People wait for a really long time and you talk to founders like, why would I do that? And the answer is, it's your time. First of all, especially if you're a first-time founder, a lot of this stuff's going to be non-obvious to you. It doesn't come naturally to most people. Most people have had a bad manager and they think, oh, I'm going to be a great manager. And then they find themselves in the position of managing others and you're like, oh, shit. So I think it's...

bringing on someone who can be a really strong partner there. And also, you can hire an outsourced or a part-time head of people when you're younger. They're smaller as a company as well. I think that could be a good option. There's also another big difference as well, which our heads of people have helped me understand, is there's a big difference between recruiting and team building. And a lot of founders, when you talk to them,

They'll say something very similar. We just want to get good people in the door and we'll figure out what to do with it. We'll figure out what to do later. And there's definitely some merit to that. And I understand why people think like that because you're the founder. You are ultimately responsible. The responsibility of bringing great talent in resides basically 100% on you. But once you have all these really talented, extremely ambitious people, if you don't have

a strategy and a structure for how that team is going to operate and you haven't been thoughtful about scoping, you often create a ton of problems for yourself where if you had just sat down and been really deliberate about the roles that you were hiring and the titles you were giving people and the ranks that you were putting people in, you could save yourself not just a ton of headache, but a lot of time. Like you can spend a long time having to undo a lot of the work that you thought you were doing. So I would say there's a huge...

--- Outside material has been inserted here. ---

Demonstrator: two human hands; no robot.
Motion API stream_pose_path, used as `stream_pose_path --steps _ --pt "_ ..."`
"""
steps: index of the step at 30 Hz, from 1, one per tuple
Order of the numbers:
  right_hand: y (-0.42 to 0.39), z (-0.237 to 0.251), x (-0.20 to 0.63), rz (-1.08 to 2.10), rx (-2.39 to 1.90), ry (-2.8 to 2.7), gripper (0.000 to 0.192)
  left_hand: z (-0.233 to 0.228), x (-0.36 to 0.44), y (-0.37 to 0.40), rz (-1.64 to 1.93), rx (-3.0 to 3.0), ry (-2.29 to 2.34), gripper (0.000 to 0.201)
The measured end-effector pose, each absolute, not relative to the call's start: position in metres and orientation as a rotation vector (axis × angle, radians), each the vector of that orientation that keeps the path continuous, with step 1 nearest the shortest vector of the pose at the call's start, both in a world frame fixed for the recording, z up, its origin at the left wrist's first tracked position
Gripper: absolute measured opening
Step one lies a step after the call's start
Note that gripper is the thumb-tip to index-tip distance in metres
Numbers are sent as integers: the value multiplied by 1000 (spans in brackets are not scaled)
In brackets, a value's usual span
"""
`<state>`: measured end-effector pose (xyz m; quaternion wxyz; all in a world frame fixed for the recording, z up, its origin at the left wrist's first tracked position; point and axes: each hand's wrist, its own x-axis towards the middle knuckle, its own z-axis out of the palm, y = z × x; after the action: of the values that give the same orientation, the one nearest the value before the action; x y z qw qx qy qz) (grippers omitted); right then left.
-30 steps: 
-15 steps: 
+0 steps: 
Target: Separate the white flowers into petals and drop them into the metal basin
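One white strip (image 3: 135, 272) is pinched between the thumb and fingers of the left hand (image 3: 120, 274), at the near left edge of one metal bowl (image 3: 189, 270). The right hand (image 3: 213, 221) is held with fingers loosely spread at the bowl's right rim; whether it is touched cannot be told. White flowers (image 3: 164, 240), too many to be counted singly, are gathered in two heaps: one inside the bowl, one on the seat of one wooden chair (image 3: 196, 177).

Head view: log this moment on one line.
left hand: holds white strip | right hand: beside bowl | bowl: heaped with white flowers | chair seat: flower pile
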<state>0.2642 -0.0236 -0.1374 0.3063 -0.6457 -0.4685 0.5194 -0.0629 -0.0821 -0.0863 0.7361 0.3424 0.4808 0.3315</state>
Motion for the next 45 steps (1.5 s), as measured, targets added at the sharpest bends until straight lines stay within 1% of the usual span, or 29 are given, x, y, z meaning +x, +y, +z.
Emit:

in between the field of recruiting and team building. And founders tend to focus 99% on recruiting and 1% on team building only to hire people and spend 99% of their time on people problems because they weren't thoughtful about who they were hiring in the first place. So I'd say that's another thing

Big lesson learned for builders. Guys, this has been great. Any last messages for the aspiring marginal builder out there? Why should they build in crypto or maybe why should they not build in crypto? I have a message not about building in crypto, but the most shocking thing to me in the bear market was how many companies shut down because of co-founder disputes. And I think...

Mike and I got really lucky because we actually, I mean, we work very well together and we argue and debate all the time, but we typically come to make decisions pretty quickly through those debates. The idea matters, but eventually the idea will change. Like execution matters, but you'll figure that out. Like your co-founder, you can't change. So I've heard some people say like, spend a ton of time upfront on the idea. Make sure the idea is perfect. The idea will change. Make sure your co-founder is perfect, I'd say. And I forget if it's a Naval quote or a

whoever, you know, Ben Graham or whoever made this quote, but it's like integrity, intelligence, and energy. And if your co-founder doesn't have one of those things, like you should probably think about a different one. And I think Mike and I each got really lucky or at least I got lucky here. I feel the same. I think that's a, yeah, Jason and I definitely got lucky with each other. Appreciate you, buddy. I think that's probably the best piece of advice that I would have as well. Just like be really thoughtful about who you're going into this with. It's,

It is a marriage, basically, I think. I actually have a funny story for you. I have an app on my phone. It's like a personal CRM thing, whatever. It's stupid, but it categorizes who it thinks are your best friends and it ranks them. And my wife, I haven't even told her this, my wife is number two and Mike is number one. So this personal CRM thinks that Mike is closer to me than my wife. So pick your co-founder wisely. That's hilarious. I think I remember at the end of COVID, I just was talking to my co-founder, Ryan. I was like,

I'm pretty sure I was talking to Ryan more than he was talking to his wife during COVID. Definitely, yeah. Just like we spent too much time on Zooms and on podcasts together. It's like after 10 hours straight a day for like five days a week, it's like, wait a second. I talk to you more than anyone. Yeah, yeah, exactly. All right, cheers guys. Thanks so much. This has been really, really helpful. This was great. Thanks, David. Thanks, David.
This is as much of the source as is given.